- **What the task asks**
With the pictures left out, restate exactly the part below that opens with the line containing "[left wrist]" and closes with the line containing "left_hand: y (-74".

***** Provided data

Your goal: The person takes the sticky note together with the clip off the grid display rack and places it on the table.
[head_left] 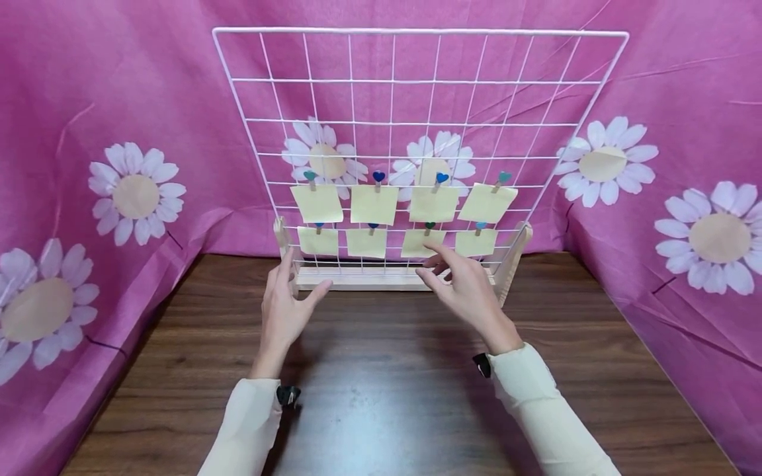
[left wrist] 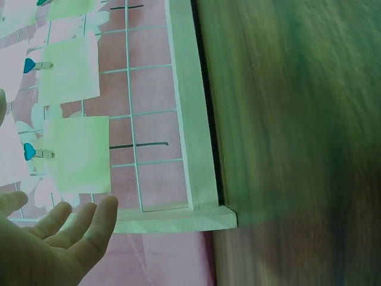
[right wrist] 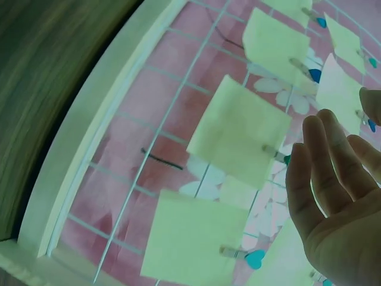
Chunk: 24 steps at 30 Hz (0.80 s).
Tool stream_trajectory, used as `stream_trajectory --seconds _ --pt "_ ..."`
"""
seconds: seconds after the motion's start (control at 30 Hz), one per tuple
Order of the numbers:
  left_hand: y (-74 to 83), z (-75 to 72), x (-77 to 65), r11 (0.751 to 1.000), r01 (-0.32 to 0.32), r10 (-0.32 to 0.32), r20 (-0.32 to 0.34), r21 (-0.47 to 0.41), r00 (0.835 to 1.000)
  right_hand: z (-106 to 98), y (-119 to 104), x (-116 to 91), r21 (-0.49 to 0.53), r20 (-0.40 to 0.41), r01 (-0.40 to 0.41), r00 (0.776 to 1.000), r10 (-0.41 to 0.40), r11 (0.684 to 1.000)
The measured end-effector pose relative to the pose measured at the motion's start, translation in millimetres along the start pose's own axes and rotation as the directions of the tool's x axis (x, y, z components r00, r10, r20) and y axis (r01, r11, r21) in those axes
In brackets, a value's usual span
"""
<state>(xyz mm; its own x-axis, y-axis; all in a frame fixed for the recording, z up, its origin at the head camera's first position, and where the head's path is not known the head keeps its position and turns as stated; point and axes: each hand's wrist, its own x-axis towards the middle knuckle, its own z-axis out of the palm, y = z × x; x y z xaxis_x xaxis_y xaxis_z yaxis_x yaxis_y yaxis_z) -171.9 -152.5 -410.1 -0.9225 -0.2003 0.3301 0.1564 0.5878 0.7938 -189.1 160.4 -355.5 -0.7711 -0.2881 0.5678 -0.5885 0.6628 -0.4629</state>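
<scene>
A white wire grid panel [head_left: 417,31] leans back in a pale wooden stand [head_left: 369,283]. Two rows of yellow paper notes [head_left: 374,206] hang on its lower half, each held by a small clip with a blue or green heart [head_left: 379,177]. My left hand [head_left: 284,305] is at the stand's left end, fingers extended and thumb spread, holding nothing. Near the lower note [head_left: 418,246] with the dark green heart clip is my right hand [head_left: 470,287], its fingers loosely bent and nothing between them. In the right wrist view, its fingertips [right wrist: 326,116] overlap the notes' area.
The stand sits at the back of a dark brown wooden table [head_left: 357,396]. Pink cloth with large white flowers [head_left: 135,196] surrounds the table at the back and both sides. A black wrist device [head_left: 288,396] shows at the left sleeve, another [head_left: 482,365] at the right.
</scene>
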Motion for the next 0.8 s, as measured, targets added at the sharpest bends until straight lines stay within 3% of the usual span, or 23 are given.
stream_trajectory --seconds 0.3,0.8 --pt "2.0 0.0 10.5 0.987 0.023 -0.027 -0.022 -0.16 0.999 8 -11 15 0.06 0.006 -0.007 1.0 0.007 0.998" --pt "11.7 2.3 20.5 0.901 0.085 -0.101 -0.015 -0.425 0.995 14 -27 36 0.133 0.005 0.004 1.0 -0.004 0.991"
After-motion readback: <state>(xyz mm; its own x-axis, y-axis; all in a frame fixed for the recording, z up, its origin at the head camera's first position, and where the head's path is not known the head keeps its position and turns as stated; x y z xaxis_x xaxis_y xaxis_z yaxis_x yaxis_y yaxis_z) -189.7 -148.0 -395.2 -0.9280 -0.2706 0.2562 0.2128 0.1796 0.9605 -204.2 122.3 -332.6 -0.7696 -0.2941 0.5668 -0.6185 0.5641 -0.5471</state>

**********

- **Response to this exercise**
[left wrist] 
[right wrist] 
Chunk: 24 steps at 30 Hz (0.80 s).
Tool stream_trajectory, used as `stream_trajectory --seconds _ --pt "_ ..."`
"""
seconds: seconds after the motion's start (control at 30 Hz), one per tuple
Order of the numbers:
  left_hand: y (-74 to 83), z (-75 to 72), x (-77 to 65), r11 (0.751 to 1.000), r01 (-0.32 to 0.32), r10 (-0.32 to 0.32), r20 (-0.32 to 0.34), r21 (-0.47 to 0.41), r00 (0.835 to 1.000)

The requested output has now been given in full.